Piantini è in testa alla classifica, con la maggiore area di cantieri attivi, pari a 542.702 metri quadrati (8,4%) di costruzioni al momento della visita, seguito da Los Paredones e Los Guaricanos, rispettivamente con il 7,7% e il 6,6% della superficie.
Santo Domingo Este si distingue anche per il maggior numero di opere registrate, pari al 35,1% del totale, seguito da Santo Domingo Norte (SDN) con il 17,3% e Santo Domingo de Guzmán con il 16,1%.
Nella zona di San Diego, Villa Mella è in testa alla classifica con il maggior numero di progetti di costruzione attivi, seguita da Sabana Perdida e Los Paredones.
La superficie totale edificata dei lavori attivi registrati ammonta a 6.438.850 metri quadrati, con Santo Domingo de Guzmán che presenta la percentuale più alta, pari al 42,9%.
Boom nel settore delle costruzioni private
Il panorama è caratterizzato dal boom dei lavori privati nel settore edile, che rappresentano il 94,6% del totale.
Al contrario, le opere pubbliche rappresentano appena l'1,3%, mentre il modello di partenariato pubblico-privato costituisce solo lo 0,3% del quadro complessivo.

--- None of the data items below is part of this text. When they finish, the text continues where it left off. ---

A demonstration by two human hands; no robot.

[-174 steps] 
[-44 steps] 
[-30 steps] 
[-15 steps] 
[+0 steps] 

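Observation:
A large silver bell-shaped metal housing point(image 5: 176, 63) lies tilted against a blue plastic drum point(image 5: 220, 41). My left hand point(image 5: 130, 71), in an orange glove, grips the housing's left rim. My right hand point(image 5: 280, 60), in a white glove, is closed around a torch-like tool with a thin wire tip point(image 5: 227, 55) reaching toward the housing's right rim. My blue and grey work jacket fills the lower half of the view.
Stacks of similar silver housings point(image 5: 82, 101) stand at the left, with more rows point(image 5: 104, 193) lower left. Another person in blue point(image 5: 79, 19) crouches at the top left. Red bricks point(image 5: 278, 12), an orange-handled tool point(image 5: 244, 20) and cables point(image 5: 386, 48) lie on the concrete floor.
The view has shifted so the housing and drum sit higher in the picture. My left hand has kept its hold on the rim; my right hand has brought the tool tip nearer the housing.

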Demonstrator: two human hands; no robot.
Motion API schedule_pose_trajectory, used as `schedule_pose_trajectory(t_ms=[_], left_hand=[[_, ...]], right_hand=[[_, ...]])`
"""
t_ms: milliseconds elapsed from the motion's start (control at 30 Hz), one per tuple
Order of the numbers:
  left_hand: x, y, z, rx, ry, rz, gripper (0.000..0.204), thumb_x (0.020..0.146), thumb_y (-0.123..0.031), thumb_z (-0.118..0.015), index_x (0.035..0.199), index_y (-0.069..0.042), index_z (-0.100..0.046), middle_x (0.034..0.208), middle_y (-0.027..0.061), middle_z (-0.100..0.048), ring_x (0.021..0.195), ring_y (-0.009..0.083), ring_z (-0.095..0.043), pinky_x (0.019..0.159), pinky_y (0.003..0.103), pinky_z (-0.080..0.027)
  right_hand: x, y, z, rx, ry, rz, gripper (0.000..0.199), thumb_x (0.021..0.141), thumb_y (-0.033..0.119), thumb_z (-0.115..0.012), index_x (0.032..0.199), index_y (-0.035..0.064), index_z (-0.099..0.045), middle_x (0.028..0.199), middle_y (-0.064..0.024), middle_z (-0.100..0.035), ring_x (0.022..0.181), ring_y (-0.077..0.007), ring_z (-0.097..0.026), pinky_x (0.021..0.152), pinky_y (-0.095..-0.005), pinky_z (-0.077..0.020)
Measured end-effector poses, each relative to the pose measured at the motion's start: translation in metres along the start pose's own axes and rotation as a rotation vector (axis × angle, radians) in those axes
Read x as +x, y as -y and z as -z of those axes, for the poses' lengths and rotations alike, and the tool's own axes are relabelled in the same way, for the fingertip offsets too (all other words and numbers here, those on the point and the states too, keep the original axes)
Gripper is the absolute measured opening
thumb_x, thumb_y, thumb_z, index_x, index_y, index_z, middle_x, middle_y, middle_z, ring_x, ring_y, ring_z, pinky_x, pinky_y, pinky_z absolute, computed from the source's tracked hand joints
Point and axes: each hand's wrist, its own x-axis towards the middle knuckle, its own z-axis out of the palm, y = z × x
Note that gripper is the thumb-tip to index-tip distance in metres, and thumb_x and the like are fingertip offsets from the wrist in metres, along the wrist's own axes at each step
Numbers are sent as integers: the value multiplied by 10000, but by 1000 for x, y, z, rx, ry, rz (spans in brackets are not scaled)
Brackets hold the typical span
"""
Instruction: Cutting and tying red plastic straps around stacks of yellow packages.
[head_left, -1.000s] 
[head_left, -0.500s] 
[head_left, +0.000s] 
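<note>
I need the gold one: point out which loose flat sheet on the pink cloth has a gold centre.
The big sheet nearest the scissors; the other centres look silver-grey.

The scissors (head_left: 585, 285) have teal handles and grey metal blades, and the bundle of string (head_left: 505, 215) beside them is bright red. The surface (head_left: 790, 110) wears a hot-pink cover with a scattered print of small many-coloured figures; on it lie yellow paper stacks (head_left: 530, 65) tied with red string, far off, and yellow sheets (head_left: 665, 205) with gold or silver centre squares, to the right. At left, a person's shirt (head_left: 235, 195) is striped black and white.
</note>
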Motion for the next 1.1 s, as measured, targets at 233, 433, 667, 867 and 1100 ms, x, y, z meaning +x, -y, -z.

Per quanto riguarda le altre notizie, un significativo 62,3% rimane invariato, mentre il 36,8% è in fase di ampliamento e solo un marginale 0,9% è in fase di ristrutturazione.
Per quanto riguarda la tipologia di sistema costruttivo utilizzato, si afferma che la struttura a telaio in muratura confinata è l'opzione preferita, impiegata nel 47,4% delle opere, seguita dalla muratura strutturale con il 39,3% e dalla struttura a telaio con pareti in blocchi con l'8,7%.
Analizzando lo stato di avanzamento dei lavori, si osserva che il 20,3% è in fase di esecuzione, mentre il 57,6% è fermo.
Il rapporto indica che solo il 16,8% dei lavori è stato completato e appena lo 0,8% è in fase di progettazione.
Per quanto riguarda la destinazione di queste costruzioni nell'area metropolitana, il rapporto evidenzia che il 77,4% è destinato ad uso proprio o in affitto, mentre il 12,6% è destinato alla vendita e lo 0,3% a entrambi gli scopi.
La relazione corrisponde alla seconda edizione dell'anno appena trascorso, il 2023, e presenta informazioni
relative alla caratterizzazione dello stato attuale degli edifici in base alla loro destinazione d'uso e ubicazione.